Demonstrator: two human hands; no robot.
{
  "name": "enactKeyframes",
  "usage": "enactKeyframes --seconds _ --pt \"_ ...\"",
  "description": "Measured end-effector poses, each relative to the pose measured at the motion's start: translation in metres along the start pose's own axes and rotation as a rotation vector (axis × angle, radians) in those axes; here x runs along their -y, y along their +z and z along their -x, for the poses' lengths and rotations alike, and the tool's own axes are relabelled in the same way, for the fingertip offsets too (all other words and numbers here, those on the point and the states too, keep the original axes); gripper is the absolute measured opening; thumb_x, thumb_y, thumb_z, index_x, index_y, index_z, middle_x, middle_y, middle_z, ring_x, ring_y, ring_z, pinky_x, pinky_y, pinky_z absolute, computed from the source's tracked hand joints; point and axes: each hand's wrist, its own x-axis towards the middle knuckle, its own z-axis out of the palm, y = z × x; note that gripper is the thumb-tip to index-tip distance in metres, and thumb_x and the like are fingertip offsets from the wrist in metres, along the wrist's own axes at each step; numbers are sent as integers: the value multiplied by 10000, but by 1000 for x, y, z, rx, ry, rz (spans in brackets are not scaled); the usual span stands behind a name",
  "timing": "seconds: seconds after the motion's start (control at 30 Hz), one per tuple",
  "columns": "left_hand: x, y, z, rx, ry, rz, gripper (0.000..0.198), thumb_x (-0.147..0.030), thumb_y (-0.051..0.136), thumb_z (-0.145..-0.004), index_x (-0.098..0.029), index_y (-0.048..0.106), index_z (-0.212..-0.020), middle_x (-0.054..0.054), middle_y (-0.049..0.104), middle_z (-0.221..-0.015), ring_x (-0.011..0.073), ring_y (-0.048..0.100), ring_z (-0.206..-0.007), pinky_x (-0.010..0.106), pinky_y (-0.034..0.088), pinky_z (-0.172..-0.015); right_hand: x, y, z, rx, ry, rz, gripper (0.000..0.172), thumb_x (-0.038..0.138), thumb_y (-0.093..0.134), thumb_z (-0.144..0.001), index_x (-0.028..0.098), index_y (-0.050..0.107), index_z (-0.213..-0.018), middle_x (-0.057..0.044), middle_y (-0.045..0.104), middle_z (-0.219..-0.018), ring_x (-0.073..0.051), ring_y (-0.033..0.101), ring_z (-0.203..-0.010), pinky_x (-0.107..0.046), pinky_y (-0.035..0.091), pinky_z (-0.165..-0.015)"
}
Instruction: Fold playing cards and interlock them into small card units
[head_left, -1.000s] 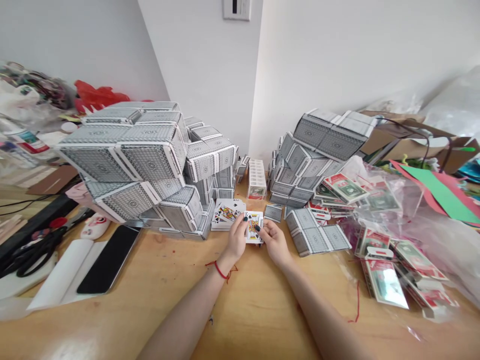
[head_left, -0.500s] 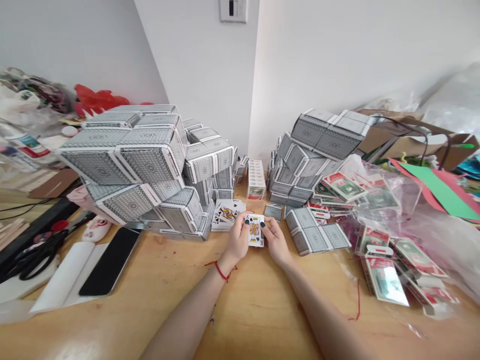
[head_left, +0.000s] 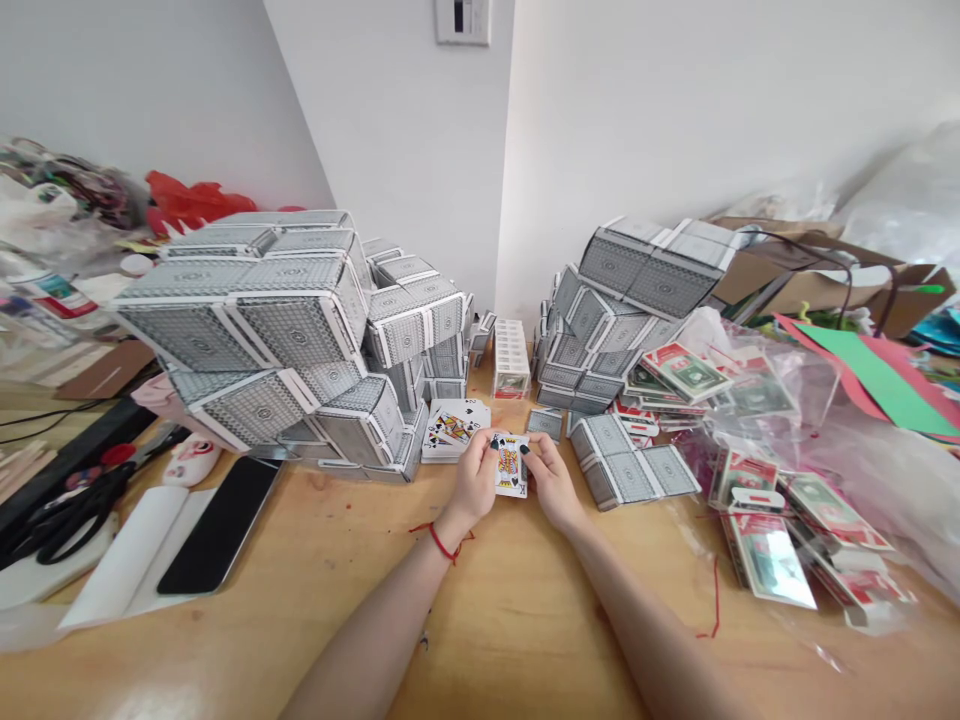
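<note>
Between my hands, above the middle of the table, is a king of spades playing card [head_left: 511, 468], face up. My left hand [head_left: 475, 478] grips its left edge, thumb on the face. At the upper right edge my right hand [head_left: 550, 480] pinches it, thumb on top and fingers behind. Whether more cards lie under the king I cannot tell. Just beyond my left hand rests a face-up pile of playing cards [head_left: 448, 432], a jack-like picture card and a two showing. Past my right hand lies a grey-backed card or pack [head_left: 545, 424].
Tall stacks of grey patterned card blocks stand at left [head_left: 292, 330] and right [head_left: 600, 340]. A clear-wrapped row of small boxes [head_left: 511, 360] sits between them. Red-and-green card boxes [head_left: 769, 560] and plastic wrap lie at right. A phone [head_left: 221, 525] and scissors [head_left: 82, 515] are at left.
My hands and the king of spades stay almost in place; the card has tilted slightly and its upper left corner is now more covered by my left fingers.
</note>
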Motion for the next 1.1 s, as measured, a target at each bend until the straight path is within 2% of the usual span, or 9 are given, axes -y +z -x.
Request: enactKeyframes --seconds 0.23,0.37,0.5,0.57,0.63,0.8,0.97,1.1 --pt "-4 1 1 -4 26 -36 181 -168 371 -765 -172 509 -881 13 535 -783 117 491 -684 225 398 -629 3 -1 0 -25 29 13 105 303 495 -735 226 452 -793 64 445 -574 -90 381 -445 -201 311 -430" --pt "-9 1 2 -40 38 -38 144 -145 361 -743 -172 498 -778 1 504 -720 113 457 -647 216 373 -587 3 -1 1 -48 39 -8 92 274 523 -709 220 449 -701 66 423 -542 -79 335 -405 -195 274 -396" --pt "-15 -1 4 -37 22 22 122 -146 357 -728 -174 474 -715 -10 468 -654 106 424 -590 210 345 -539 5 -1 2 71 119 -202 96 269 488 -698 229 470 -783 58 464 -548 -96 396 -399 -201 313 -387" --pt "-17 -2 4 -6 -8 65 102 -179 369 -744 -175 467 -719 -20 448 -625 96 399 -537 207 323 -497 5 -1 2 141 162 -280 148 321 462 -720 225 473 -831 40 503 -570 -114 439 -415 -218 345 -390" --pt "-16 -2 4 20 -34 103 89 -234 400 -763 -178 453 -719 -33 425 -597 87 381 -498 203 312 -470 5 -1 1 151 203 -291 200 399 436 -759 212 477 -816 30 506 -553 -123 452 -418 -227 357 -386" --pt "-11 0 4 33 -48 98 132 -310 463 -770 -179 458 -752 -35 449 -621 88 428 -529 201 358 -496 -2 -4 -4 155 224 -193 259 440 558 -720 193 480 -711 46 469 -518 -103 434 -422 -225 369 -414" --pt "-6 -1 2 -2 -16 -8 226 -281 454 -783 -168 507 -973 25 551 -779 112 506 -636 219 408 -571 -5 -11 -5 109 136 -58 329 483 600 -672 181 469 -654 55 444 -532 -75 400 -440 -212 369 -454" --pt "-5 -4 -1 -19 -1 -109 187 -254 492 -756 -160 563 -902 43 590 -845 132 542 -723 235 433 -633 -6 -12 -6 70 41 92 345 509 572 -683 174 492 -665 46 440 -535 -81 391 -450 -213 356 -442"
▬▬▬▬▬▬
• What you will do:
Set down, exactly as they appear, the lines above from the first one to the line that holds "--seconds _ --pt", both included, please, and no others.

• Solution for this exercise:
Demonstrator: two human hands; no robot.
{
  "name": "enactKeyframes",
  "usage": "enactKeyframes --seconds _ --pt \"_ ...\"",

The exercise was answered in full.